### Exercise instructions:
The data must be returned exactly. No line may be left out.

### Supplied information:
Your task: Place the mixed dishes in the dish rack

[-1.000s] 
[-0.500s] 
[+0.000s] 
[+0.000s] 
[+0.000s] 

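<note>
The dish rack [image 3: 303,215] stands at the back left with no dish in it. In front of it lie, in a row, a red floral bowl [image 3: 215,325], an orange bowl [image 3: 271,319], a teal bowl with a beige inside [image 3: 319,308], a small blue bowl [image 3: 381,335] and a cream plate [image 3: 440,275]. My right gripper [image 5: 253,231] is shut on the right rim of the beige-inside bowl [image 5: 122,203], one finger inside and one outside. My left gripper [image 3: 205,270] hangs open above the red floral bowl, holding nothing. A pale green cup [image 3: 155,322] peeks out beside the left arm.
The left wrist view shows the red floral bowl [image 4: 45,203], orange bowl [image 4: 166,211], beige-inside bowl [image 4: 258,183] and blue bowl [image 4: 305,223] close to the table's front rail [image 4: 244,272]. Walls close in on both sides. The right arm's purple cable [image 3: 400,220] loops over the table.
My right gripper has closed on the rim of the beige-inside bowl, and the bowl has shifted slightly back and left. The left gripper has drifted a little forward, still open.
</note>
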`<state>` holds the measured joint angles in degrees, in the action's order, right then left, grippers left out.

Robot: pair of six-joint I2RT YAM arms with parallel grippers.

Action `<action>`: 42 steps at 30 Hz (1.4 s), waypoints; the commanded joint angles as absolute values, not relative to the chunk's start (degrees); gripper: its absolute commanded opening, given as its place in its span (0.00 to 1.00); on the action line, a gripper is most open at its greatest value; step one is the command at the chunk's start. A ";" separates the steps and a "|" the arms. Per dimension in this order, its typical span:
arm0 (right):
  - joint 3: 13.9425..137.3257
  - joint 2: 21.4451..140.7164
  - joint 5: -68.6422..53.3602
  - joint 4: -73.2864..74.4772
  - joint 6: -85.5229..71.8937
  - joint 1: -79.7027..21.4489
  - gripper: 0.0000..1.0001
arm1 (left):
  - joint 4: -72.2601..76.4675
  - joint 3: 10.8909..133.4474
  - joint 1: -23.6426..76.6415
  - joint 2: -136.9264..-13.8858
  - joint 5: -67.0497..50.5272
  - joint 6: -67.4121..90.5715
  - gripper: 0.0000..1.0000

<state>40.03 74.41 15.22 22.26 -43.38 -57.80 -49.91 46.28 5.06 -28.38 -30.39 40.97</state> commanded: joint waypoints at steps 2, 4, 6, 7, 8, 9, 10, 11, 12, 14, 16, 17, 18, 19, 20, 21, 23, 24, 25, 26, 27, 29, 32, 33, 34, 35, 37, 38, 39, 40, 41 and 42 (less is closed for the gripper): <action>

### Reply to the exercise:
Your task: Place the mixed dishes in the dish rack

[-1.000s] 
[-0.500s] 
[+0.000s] 
[+0.000s] 
[+0.000s] 

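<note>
The dish rack [image 3: 303,215] stands at the back left with no dish in it. In front of it lie, in a row, a red floral bowl [image 3: 215,325], an orange bowl [image 3: 271,319], a teal bowl with a beige inside [image 3: 319,308], a small blue bowl [image 3: 381,335] and a cream plate [image 3: 440,275]. My right gripper [image 5: 253,231] is shut on the right rim of the beige-inside bowl [image 5: 122,203], one finger inside and one outside. My left gripper [image 3: 205,270] hangs open above the red floral bowl, holding nothing. A pale green cup [image 3: 155,322] peeks out beside the left arm.
The left wrist view shows the red floral bowl [image 4: 45,203], orange bowl [image 4: 166,211], beige-inside bowl [image 4: 258,183] and blue bowl [image 4: 305,223] close to the table's front rail [image 4: 244,272]. Walls close in on both sides. The right arm's purple cable [image 3: 400,220] loops over the table.
My right gripper has closed on the rim of the beige-inside bowl, and the bowl has shifted slightly back and left. The left gripper has drifted a little forward, still open.
</note>
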`<state>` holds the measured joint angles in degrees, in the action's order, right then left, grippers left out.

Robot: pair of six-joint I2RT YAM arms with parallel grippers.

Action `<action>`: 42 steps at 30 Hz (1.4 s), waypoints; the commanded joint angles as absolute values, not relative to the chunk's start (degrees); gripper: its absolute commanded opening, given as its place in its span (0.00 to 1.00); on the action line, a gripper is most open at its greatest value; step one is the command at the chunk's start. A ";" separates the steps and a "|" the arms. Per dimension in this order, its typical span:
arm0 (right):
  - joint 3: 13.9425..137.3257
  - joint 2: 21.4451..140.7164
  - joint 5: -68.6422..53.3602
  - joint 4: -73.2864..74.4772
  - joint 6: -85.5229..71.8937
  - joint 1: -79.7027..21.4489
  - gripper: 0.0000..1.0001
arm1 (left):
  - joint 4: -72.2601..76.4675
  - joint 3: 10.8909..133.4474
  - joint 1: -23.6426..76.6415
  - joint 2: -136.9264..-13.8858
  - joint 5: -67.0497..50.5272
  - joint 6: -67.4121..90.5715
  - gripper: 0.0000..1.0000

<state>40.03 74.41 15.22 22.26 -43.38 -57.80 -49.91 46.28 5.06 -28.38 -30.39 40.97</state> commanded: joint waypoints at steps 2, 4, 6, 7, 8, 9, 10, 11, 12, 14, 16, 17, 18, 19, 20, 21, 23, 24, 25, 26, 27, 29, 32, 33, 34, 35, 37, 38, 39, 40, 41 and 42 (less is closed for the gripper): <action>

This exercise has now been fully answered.